上記の最後の「朝立ちしない」という点は、器質性EDと心因性EDとの鑑別に有用なものとして、ED診療ガイドライン第3版内では「夜間勃起現象の評価」として明記されています。

最後に一言!

これまで述べてきましたように、「ED患者は心血管疾患と共通の危険因子(リスクファクター)を有する」ことが報告されています。危険因子には、高血圧、糖尿病、喫煙、脂質異常症、メタボッリックシンドロームなどです。繰り返します、「共通の危険因子」なのです。
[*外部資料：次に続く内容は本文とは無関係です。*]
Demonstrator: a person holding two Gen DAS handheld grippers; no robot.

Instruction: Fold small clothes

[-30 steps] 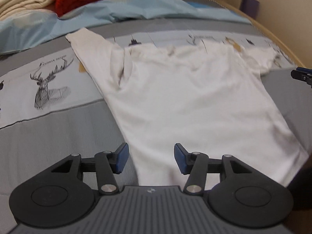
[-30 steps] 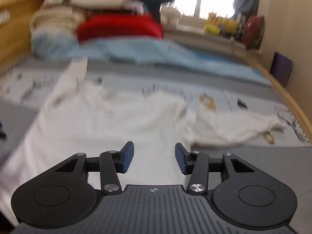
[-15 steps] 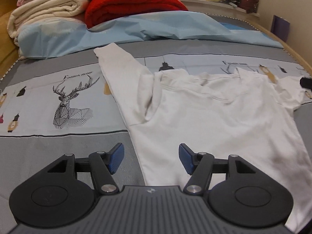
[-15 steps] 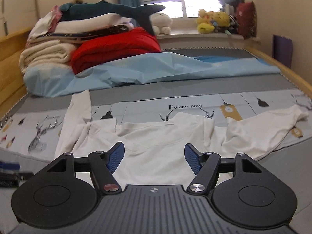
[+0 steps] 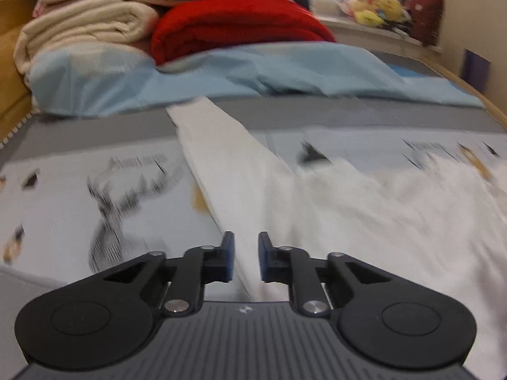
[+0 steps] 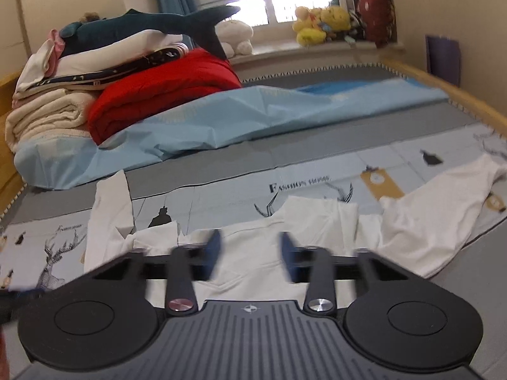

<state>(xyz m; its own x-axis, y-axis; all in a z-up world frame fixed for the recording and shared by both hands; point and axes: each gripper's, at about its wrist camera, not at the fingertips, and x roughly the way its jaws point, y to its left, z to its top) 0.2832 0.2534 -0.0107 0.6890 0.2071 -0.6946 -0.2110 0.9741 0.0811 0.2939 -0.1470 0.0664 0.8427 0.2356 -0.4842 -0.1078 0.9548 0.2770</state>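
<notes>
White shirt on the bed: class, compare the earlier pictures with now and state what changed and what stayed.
Both grippers advanced up the white shirt: the left gripper to its left sleeve, the right gripper toward the collar. Both jaws are closing without gripping cloth. The shirt stays spread out.

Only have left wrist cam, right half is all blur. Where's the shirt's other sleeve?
Observer: The right sleeve lies stretched out to the right, not folded in.
Operator: And the right claw?
Observer: The right claw is over the chest of the white shirt, just below the collar. Its jaws are closing, with no fabric visibly between them.
</notes>
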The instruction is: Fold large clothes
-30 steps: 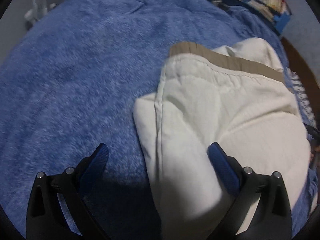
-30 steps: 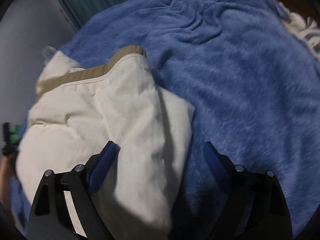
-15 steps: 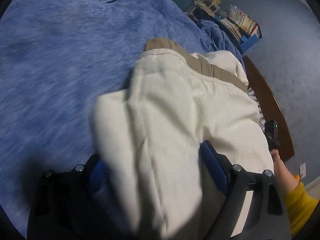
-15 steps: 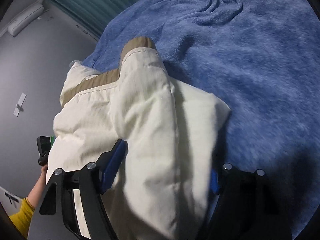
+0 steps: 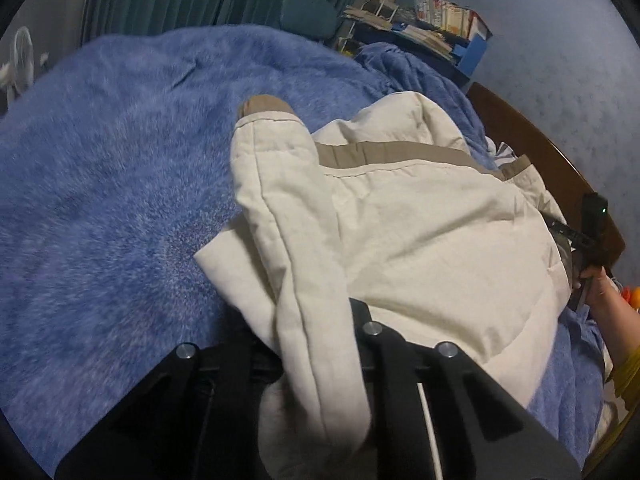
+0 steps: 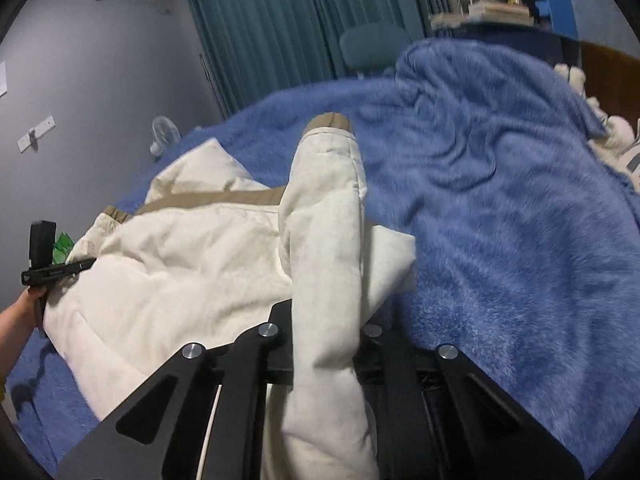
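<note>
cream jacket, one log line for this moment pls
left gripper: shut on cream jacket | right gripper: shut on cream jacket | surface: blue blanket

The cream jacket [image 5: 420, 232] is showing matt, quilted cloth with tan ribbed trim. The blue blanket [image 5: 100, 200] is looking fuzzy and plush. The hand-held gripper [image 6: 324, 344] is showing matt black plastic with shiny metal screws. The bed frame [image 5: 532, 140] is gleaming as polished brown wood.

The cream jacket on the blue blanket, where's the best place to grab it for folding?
Judging by its pose, the cream jacket is best taken at its near hem corners, from the near side. It lies flat, collar away, and both the left gripper and right gripper already pinch bunched hem there.
</note>
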`<state>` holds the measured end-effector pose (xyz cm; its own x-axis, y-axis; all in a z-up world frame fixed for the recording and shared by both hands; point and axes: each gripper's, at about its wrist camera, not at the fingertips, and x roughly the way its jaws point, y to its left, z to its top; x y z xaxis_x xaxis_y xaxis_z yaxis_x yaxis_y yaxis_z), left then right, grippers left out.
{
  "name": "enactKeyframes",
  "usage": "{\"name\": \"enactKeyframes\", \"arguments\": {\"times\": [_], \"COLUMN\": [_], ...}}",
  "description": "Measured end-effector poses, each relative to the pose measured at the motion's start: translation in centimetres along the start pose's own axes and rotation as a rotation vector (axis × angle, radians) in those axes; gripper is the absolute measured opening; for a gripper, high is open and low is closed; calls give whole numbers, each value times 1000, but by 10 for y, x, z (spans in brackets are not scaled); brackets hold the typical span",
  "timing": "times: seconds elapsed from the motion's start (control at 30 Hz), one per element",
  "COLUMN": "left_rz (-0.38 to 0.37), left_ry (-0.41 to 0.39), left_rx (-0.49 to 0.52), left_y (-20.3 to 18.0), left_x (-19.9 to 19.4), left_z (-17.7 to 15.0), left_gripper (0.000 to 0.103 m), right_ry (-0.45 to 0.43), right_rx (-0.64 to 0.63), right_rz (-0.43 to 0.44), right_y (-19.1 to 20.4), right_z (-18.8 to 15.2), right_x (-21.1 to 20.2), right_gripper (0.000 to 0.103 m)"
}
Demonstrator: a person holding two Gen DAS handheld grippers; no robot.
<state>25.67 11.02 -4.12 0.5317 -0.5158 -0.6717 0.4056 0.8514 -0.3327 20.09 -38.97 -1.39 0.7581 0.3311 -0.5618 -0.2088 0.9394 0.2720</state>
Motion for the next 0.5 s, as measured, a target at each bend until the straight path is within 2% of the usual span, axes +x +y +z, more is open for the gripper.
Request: {"name": "enactKeyframes", "arguments": {"times": [0.17,0.37,0.5], "left_rz": [-29,-80,-121], "left_ry": [-76,-150,-113], "left_rx": [-1,-6,-33], "left_y": [-27,-56,-64], "left_x": [-61,-137,-168], "left_z": [-3,-25,-46], "left_gripper": [8,8,8], "right_ry": [-66,-103,-50], "right_rx": [14,34,74], "right_rz": [24,66,96], "right_y": [25,50,51], "right_z": [4,3,-10], "right_x": [-60,-136,-164], "right_gripper": [9,9,9]}}
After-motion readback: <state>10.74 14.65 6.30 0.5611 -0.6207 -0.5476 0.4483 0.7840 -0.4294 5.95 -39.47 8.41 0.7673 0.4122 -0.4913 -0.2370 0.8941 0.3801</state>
ED診療ガイドライン[第3版]では、「心血管リスクファクターを有しているが心血管疾患を発生していない ED患者に対して,心血管疾患発生の予防目的で心血管リスクファクターへの介入を強く推奨する。」となっています。
ED治療として推奨されている生活習慣の改善は、突然死を招く心血管疾患の一次予防として有効であることが大規模な臨床研究で証明されています。
この記事を読んでくださっている皆さんには、是非ともご自身の健康寿命を延ばす観点からも、「積極的にED治療に取り組まれることが大切だ」ということを知っていただければ幸いです!